В музыке он понимал немногим больше, но вовремя являлся к Роспильози, тощей одной маркизе, во вдовстве занявшейся искусством и науками. У ней бывало смешанное общество: секретари посольств и адвокаты, журналисты, люди светские, какой-то перс, красивая и сильно располневшая писательница, два-три художника. Из русских, кроме композитора — Георгий Александрович, да Кухов, журналист со смутным прошлым — человек небритый, угреватый, с грязными ногтями.

Нам подали чай на открытом воздухе, среди магнолий, лавров, мелко-лиственных боскетов, и аллейка кипарисов прямо упиралась в водоем, в глубине сада, с мраморною маской: одно из бесчисленных водяных божеств Рима. Композитор смотрел через свое золотое пенснэ несколько сверху вниз, видавшей виды знаменитостью. Не без брезгливости ел второсортные печенья с первосортного хрусталя ваз. Кухов ершился. То ли тяготили плохо вычищенные ботинки, то ли раздражал барский облик — виллы, собравшихся.

— Удостаивает нас своим присутствем великий композитор, прямо осчастливлены, смотрите-ка, как ложечкой помешивает. Нет, мол, уж будь доволен, что на меня смотришь. Я еще ноты на рояле взять не успел, а ты аплодируй, иначе у меня нервное расстройство, к завтрему я заболею несварением желудка, не смогу в девять сесть за работу, не напишу десяти строк партитуры, а Россию это обездолит.

— Экий вы и злой какой…

— Не злой, а этих генералов всех… Да и маркиза хороша… Вобла сушеная. Вы думаете, от таких собраний процветает русская музыка? Ошибаетесь, все только для того, чтоб завтра было сказано в газетах: у Маркизы Роспильози, на очаровательной вилле состоялось garden party, тоже блестящее, разумеется. Известный русский композитор…

— Да и вы напишете?

— Ах, ну я, ну что там… Люди маленькие. О вас, о вас, конечно, напишу, ну, непременно…
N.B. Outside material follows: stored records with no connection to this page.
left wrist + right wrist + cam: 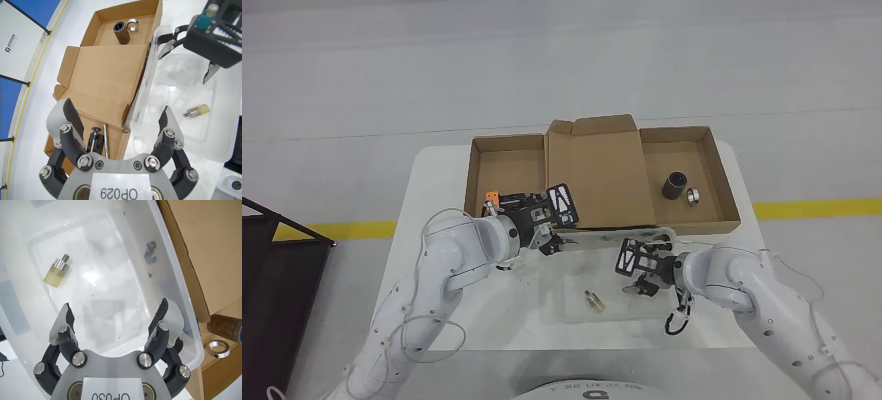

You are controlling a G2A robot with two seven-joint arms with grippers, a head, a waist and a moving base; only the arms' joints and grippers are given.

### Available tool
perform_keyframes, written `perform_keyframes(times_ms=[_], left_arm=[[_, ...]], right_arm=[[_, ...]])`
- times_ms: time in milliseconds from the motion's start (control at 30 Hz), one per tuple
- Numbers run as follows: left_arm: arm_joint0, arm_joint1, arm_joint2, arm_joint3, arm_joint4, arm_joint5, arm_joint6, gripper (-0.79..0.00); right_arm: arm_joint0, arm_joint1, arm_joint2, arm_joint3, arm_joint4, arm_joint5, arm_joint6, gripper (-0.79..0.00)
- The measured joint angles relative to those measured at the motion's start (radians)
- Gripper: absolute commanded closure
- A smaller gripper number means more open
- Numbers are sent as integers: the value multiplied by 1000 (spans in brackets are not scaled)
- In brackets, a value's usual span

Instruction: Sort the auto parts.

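Observation:
A clear plastic bin [564, 312] sits in front of a three-part cardboard box [597, 180]. In the bin lies a small stud with a cream cap and a threaded metal end [593, 300] [196, 111] [55, 272]. My left gripper [547, 241] [117, 115] hangs open and empty over the bin's edge beside the box's left compartment. My right gripper [641, 283] [115, 310] [184, 66] is open and empty above the bin's other end. A dark cylinder [674, 184] [121, 34] [225, 325] and a silver ring [693, 196] [133, 24] [218, 348] lie in the right compartment.
The left compartment holds a black clamp piece [94, 140], a thin metal rod [106, 140] and an orange part [492, 195]. The box's folded middle flap [105, 75] lies flat between the compartments. A black cart [262, 290] stands left of the table.

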Motion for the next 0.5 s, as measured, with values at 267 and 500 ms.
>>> perform_keyframes(times_ms=[267,500], left_arm=[[0,0,0,0,0,0,0,-785],[0,0,0,0,0,0,0,-785]], right_arm=[[49,-2,14,52,114,2,33,-767],[7,1,-19,-19,40,0,40,-763]])
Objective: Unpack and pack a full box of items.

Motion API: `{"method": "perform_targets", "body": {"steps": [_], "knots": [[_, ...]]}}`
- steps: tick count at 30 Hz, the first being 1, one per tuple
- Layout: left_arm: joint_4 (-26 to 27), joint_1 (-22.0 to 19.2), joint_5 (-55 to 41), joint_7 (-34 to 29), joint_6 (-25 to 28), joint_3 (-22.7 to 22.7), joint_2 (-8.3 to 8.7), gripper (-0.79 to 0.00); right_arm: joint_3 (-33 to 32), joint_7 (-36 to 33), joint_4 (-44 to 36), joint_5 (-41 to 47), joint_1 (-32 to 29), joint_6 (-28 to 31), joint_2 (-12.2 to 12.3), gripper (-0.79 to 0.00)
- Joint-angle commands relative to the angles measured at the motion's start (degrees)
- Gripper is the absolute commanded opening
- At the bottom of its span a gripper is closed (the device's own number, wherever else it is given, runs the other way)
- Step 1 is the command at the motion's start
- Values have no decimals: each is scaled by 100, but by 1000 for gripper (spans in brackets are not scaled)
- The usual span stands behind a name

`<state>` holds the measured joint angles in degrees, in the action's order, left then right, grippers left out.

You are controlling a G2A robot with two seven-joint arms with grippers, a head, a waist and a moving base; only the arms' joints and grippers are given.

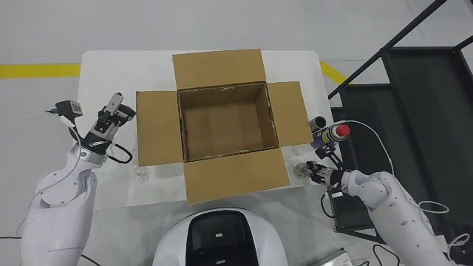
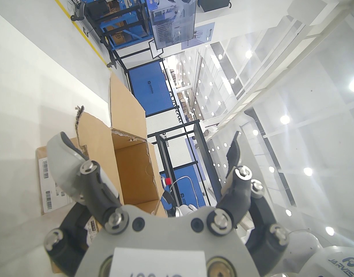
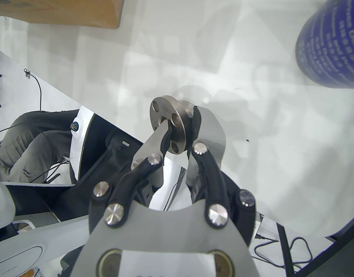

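By the table's front right edge, the right pincer is clamped on one round steel flange with bolt holes. Just beyond are two spray cans, a red-capped blue can and a dark-topped can. One brown cardboard box sits mid-table, four flaps spread outward; the left pincer, jaws apart, hangs beside its left flap.

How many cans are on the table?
2: a dark-capped can and a red-capped can, side by side on the table right of the box. The box looks empty.
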<state>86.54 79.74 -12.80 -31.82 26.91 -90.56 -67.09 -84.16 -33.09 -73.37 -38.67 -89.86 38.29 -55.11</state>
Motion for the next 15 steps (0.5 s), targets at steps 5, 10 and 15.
{"method": "perform_targets", "body": {"steps": [5,10,15], "knots": [[0,0,0,0,0,0,0,0,125,-56,32,-2,160,-208,-14,-785],[0,0,0,0,0,0,0,0,148,-48,52,0,194,-286,-11,-496],[0,0,0,0,0,0,0,0,172,-14,14,-78,178,-329,-3,0]]}}
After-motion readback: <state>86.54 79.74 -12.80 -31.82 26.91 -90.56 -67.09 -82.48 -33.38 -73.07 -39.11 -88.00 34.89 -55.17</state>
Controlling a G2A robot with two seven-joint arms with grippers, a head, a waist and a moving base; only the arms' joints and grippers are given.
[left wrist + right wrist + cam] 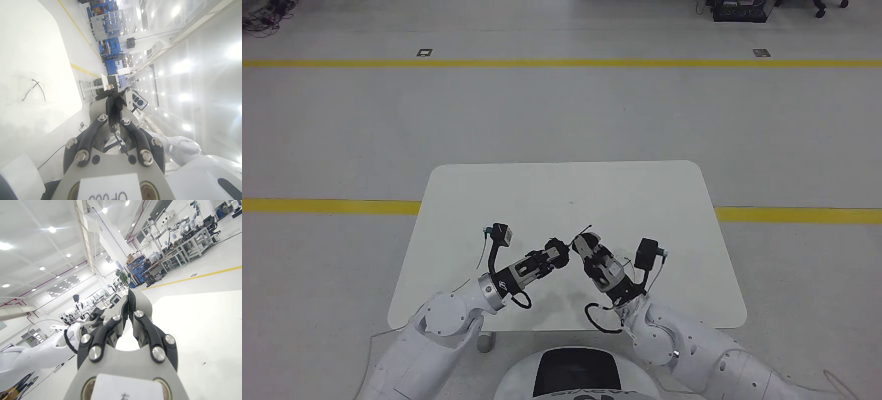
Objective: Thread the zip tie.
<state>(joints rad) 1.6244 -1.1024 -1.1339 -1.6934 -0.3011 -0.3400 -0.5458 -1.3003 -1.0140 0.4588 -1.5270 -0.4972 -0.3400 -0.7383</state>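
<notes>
Two grippers, left gripper [560,247] and right gripper [582,243], are hovering over one table [642,190]. One zip tie [130,281] is poking from the right jaws.

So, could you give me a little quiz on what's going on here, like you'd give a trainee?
1. True or false: the thin black plastic zip tie lies flat on the white rounded table.
2. The right hand is: A open, B shut on the zip tie, C resting on the table.
3. Which other hand nearly meets it over the table?

Key: 1 false, the tie sticks out past the fingertips. 2 B. 3 the left hand.
</notes>
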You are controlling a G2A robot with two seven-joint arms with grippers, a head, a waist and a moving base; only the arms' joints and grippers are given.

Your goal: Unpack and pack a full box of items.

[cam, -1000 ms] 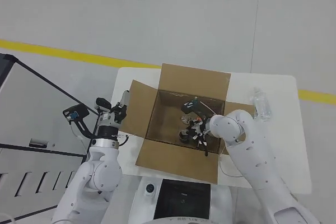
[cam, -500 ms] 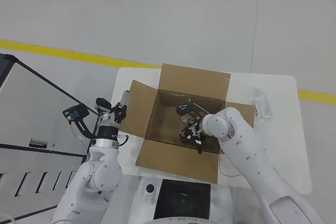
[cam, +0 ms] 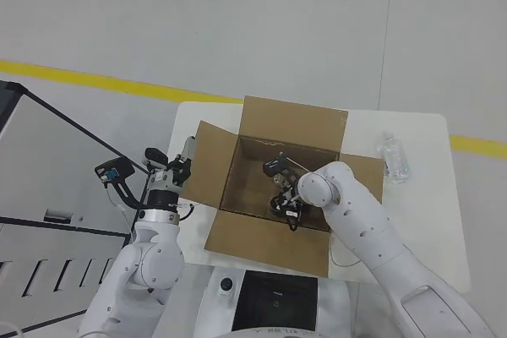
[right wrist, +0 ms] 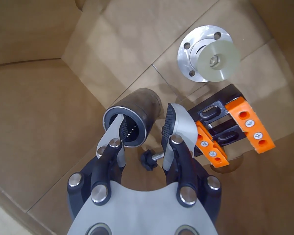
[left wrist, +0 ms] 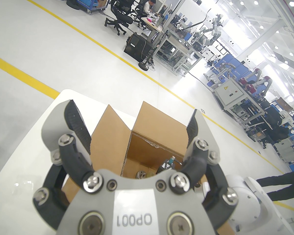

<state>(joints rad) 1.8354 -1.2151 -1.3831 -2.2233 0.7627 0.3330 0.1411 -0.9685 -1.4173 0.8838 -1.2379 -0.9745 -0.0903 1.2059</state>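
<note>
- White tabletop [cam: 422, 169] on a pale workshop floor, with one open cardboard box [cam: 291, 118] across its middle.
- Nearest the robot, by the tabletop's left edge, the left claw [left wrist: 132, 110] hangs spread wide and empty, facing the box.
- Down inside the box, toward its near wall, the right claw [right wrist: 144, 119] is spread across a black cylinder [right wrist: 139, 101] lying on its side. One finger sits in the bore and the other just outside the wall, not yet pinching.
- Close by on the box floor lie a small knob screw [right wrist: 149, 158] and an orange-and-black clamp [right wrist: 235, 128], with a metal flange [right wrist: 205, 52] beyond them.
- Toward the tabletop's far right corner, a clear bottle [cam: 395, 158] lies just beside the box's right flap.
- To me this looks like the unpacking step. Next the claw needs to close on the cylinder's wall and lift it straight up, clear of the clamp.
</note>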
Когда хозяйка пригласила нас в салон, все поднялись. Павел Петрович вынул шелковый платочек из кармана на груди, обмахнул лоб, сел за рояль, серьезно, почти строго на меня взглянул — мы начали.

Вновь, как и некогда в Москве, я чувствовала, никого нет, я одна со звуками своими, да этотъ маленький и крепкий человек, тридцатью годами славы и муштровки, дисциплины.

И мы не провалились, правда. Слушали нас хорошо, хорошо одобряли — с каждой новой пьесой ощущала я, что за спиною композитора мне, как за каменной стеной.

Кухов тоже мне похлопал.

— Ну, уж теперь цари. Прямо живьем возьмут на небо.

Маркиза нас расхваливала, благодарила. На ее рыбьем лице выступили пятна красноватые. Меня она звала даже к себе во Фраскати — отдохнуть от жаров Рима.

Когда мы выходили, сэр Генри поцеловал мне руку.

— Это успех, конечно. Очень рад за вас.

И, поклонившись, сел в автомобиль свой, покатил обедать, и в театр — до него столько же ему было дела, как и до моего пения.

Через несколько дней в римской газетке появилось описание garten party c нашим участием — производство Кухова. Все было превознесено, конечно в стиле, рабском и рекламном.

— Вот он, моветон-то где — Георгий Александрович слегка хлопнул пальце по газете. — Этими словами лил грубо льстят, или клевещут.